A formiguinha revolve a terra
remexe os grãos
tira daqui leva pracolá
Na labuta e na luta
brinca, sorve, se embriaga
com a mágica poeira que tece e edifica sonhos
que sopra e conduz cacos, ciscos e vidas
E se cobre
se farta
lambuza-se de prazer a diminuta formiga
Inquieto e ensimesmado o esquálido Joãozinho assunta ... assunta ... assunta
empina o corpo tísico para só então perguntar
- Qui gostu tem essa terra daí, formiguinha?
- Sabor de framboesa, sim sinhô.
- Cunheçu não, sô.
- Humm ... umbu, açaí, cupuaçu, pequi, manga, caju ...
- Virge em cruz, gostoso toda vida, gosto de vida.

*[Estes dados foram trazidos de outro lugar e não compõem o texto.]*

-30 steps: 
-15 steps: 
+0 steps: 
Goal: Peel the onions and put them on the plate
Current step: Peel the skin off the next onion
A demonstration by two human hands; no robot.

A formiguinha se enamora da terra
trabalho e construção
casa, coberta, abrigo de turmalina
lazer, pirraça e diversão
mel, comida, barriga cheia, água pura cristalina
Cada grãozinho de terra que a formiga amiga move, é o éden que revolve
Todo grão cintila ouro, exala prata
regurgita safira e diamante
Cada minúsculo pozinho tem trejeitos de mulher amante
Para a formiguinha que tem a terra
tudo é vida
tudo é trabalho tudo é ócio
tudo é mistério, aventura, tudo é só riso
Pobre Joãozinho
Criança miserável e travessa desdenhada por Deus e pelos homens
Só o anjo-pirralho não tem a terra para brincar, para plantar, para colher e para sonhar
Nesse mundão de valha-me-deus
Joãozinho não tem lugar ... qualquer lugar ... um único lugar
No gigante planeta Terra
descomunal santuário, templo sagrado dos espaços mais largos
a vida é estreita porque a gente simples não tem lugar
Não permitem existir na terra uma terra para amar.